ERROR 1071 (42000): Specified key was too long; max key length is 767 bytes
Contrast. SHOW TABLE STATUS's Index_length differs.
In MyISAM, space for all indexes, including a PRIMARY KEY,
is included. For InnoDB, the PK is included with the data;
Index_length is the total size for the secondary keys.
Fact. In InnoDB, the PRIMARY KEY is included in the data.
Hence, exact match by PK ("point query") may be a little faster with InnoDB.
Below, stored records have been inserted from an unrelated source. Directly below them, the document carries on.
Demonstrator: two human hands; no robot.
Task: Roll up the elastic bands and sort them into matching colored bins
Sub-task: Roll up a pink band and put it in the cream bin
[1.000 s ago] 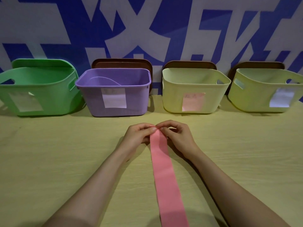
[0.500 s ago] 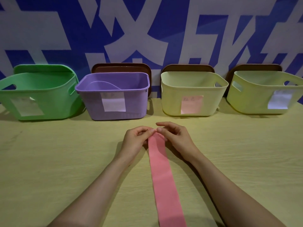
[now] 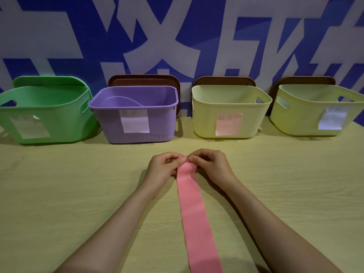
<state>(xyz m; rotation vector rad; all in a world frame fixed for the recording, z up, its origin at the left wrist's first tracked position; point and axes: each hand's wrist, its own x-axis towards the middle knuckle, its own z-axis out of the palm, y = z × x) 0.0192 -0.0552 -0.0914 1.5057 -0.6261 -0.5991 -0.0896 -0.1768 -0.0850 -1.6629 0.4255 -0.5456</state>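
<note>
left hand [image 3: 163, 168] and right hand [image 3: 213, 166] pinch the pink band [image 3: 194, 213] at its far end, fingertips now meeting, closer than before; we judge rolling just starts. rest lies flat on table [image 3: 78, 194].

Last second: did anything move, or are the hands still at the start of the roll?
Barely anything. The left hand and right hand kept pinching the far end of the pink band, fingertips meeting; the end now looks curled over a little more. Nothing was let go or newly taken. The rest of the band still lies flat on the table, and the bins have not moved.
</note>
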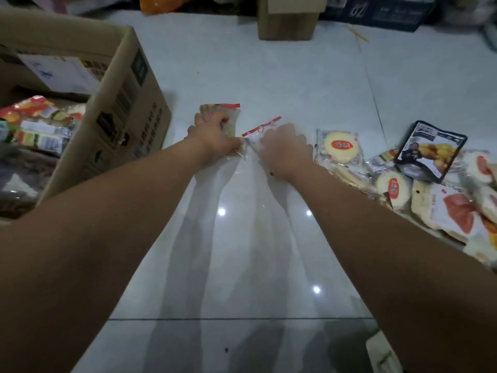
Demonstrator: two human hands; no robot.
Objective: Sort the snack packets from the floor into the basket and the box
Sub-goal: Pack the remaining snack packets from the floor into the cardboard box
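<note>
Small brown carton [287, 20] stands between orange bag [158, 2] and dark crate [390, 12]

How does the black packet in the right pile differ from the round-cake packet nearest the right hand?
The black packet is opaque with a printed photo; the round-cake packet is clear, showing a yellow cake with a red label. The black packet rests on other packets; the round-cake packet lies at the pile's edge. Neither is held.

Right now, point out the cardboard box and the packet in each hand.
cardboard box [126, 109]: head view, outer side wall.
left packet [232, 113] in left hand [215, 137]: head view, top end below its red strip.
right packet [262, 127] in right hand [285, 149]: head view, red strip.
</note>
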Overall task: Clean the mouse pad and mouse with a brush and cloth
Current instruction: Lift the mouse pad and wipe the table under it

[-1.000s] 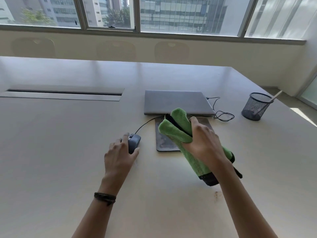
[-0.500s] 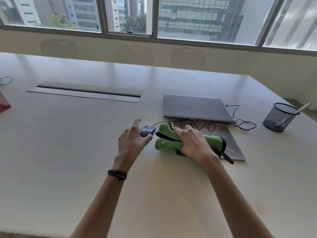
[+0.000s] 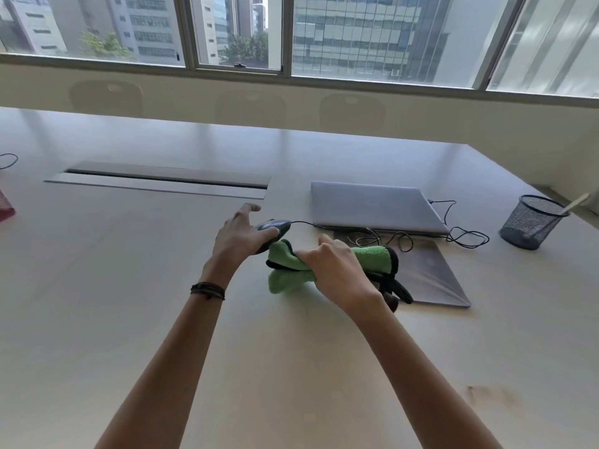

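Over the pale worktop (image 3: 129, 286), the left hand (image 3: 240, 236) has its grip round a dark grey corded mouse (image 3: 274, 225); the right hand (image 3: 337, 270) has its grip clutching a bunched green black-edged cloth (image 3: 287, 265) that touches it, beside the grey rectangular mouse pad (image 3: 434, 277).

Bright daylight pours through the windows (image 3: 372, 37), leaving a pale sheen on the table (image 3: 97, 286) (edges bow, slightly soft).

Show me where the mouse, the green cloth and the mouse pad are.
mouse (image 3: 275, 225), head view, on its grey top.
cloth (image 3: 372, 253), head view, on its green upper fold.
mouse pad (image 3: 431, 275), head view, on its bare right half.
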Available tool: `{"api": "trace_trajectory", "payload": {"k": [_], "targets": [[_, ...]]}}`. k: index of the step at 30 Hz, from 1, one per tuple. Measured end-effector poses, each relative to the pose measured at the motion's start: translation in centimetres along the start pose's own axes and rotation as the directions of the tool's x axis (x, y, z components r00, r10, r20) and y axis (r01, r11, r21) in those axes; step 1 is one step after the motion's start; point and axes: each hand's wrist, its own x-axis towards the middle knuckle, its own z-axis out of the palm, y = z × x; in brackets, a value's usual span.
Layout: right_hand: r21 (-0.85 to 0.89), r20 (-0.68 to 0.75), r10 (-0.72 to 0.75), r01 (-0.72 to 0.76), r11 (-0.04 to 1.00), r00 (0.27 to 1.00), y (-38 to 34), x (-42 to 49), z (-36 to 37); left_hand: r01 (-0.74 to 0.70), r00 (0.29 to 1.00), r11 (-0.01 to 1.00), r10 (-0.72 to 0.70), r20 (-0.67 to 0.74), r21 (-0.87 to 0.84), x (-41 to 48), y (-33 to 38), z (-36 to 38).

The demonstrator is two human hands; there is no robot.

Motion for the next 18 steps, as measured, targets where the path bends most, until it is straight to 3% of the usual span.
{"api": "trace_trajectory", "payload": {"k": [13,18], "targets": [[0.25,0.171,-0.113,0.068,0.966,0.979,-1.1,-4.9,-0.7,-0.055,0.998,0.998,0.055,0.017,0.029,-1.1,-0.3,2.5],[0.267,0.017,-0.048,0.042,0.963,0.999,-0.5,-3.9,0.1,-0.077,0.995,0.996,0.074,0.062,0.04,-2.0,-0.8,2.7]]}}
And, "range" scans by PK are likely to be faster -- no back and forth
between the index and the data.
Fact. In InnoDB, a lookup by Secondary Key traverses the secondary key's BTree, grabs the PRIMARY KEY,
then traverses the PK's BTree. Hence, secondary key lookups are a little more
cumbersome.
Contrast. The fields of the PRIMARY KEY are included in each Secondary key.
This may lead to "Using index" (in the EXPLAIN plan) for InnoDB for cases
where it did not happen in MyISAM. (This is a slight performance boost,
and counteracts the double-lookup otherwise needed.)
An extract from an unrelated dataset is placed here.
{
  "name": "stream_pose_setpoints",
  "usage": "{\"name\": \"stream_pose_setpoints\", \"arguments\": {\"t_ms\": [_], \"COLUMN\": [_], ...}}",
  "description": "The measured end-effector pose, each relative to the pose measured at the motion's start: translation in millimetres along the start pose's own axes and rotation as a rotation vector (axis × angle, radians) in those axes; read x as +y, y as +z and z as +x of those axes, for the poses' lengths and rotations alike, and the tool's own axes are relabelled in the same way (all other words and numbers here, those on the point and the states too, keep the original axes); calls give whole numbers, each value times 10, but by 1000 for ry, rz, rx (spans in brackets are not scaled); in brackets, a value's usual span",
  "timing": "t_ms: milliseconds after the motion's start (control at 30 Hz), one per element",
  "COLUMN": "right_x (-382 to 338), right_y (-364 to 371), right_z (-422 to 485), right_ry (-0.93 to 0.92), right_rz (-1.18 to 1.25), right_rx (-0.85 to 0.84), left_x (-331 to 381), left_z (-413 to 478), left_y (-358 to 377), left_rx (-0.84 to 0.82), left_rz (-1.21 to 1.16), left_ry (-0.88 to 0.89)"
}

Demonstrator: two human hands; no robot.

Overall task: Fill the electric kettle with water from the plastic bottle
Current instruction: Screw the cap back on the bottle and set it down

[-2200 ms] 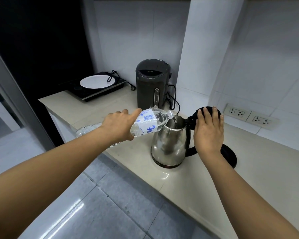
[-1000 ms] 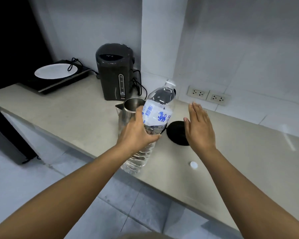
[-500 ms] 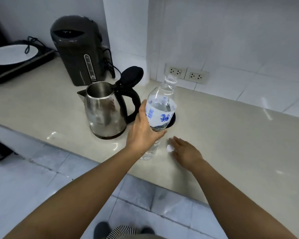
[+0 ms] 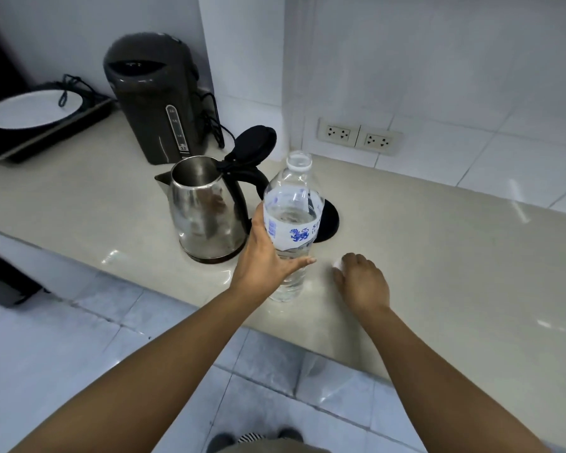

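The steel electric kettle stands on the beige counter off its base, its black lid flipped up. My left hand grips the clear plastic bottle around its blue-printed label; the bottle is upright, uncapped and roughly half full, its bottom on or just above the counter right of the kettle. My right hand rests on the counter with its fingers curled over the small white bottle cap, which shows only at the fingertips. The black kettle base lies behind the bottle.
A dark grey hot-water dispenser with cords stands behind the kettle. A black induction cooker with a white plate is at far left. Two wall sockets sit on the tiled wall. The counter's front edge runs below my hands.
The bottle went from tipped into the kettle to upright beside it. My right hand left the kettle lid and came down onto the white cap.
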State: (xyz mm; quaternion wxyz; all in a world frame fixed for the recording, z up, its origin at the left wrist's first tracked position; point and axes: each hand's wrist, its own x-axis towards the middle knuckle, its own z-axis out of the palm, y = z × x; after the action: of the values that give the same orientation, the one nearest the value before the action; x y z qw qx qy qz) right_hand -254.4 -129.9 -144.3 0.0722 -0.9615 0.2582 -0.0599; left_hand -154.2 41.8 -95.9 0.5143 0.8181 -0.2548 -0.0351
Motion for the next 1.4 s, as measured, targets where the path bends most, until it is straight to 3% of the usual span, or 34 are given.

However, when "Using index" would be useful on the PRIMARY KEY,
MyISAM would do an "index scan", yet InnoDB effectively has
to do a "table scan".
Same as MyISAM. Almost always
INDEX(a) -- DROP this one because the other one handles it.
INDEX(a,b)
Same as MyISAM. The optimizer almost never uses two indexes
in a single SELECT. (5.1 occasionally does "index merge".)
SELECT in subqueries and UNIONs can independently pick indexes.
Same as MyISAM. The optimizer does a very poor job
of the construct IN ( SELECT ... ).
Turn it into a JOIN. (5.6.7 and MariaDB 5.5 improve on this.)
Subtle issue. When you DELETE a row, the AUTO_INCREMENT id may be burned.
Ditto for REPLACE, which is a DELETE plus an INSERT.
Subtle issue. INSERT IGNORE burns ids because it allocates values
before checking for duplicate keys.
InnoDB only. A ROLLBACK (explicit or implicit) will burn any ids
already allocated to INSERTs.
REPLACE = DELETE + INSERT, so the INSERT comments apply to REPLACE.
Subtle issue. After a crash, the next id to be assigned may or may
not be what you expect; this varies with Engine.
Very subtle contrast. Replication occurs on COMMIT.
If you have multiple threads using transactions, the
AUTO_INCREMENTs can arrive at a slave out of order for InnoDB.
One transaction BEGINs, grabs an id. Then another transaction
grabs an id but COMMITs before the first finishes.
Same as MyISAM. "Prefix" indexing is usually bad in both InnoDB and MyISAM.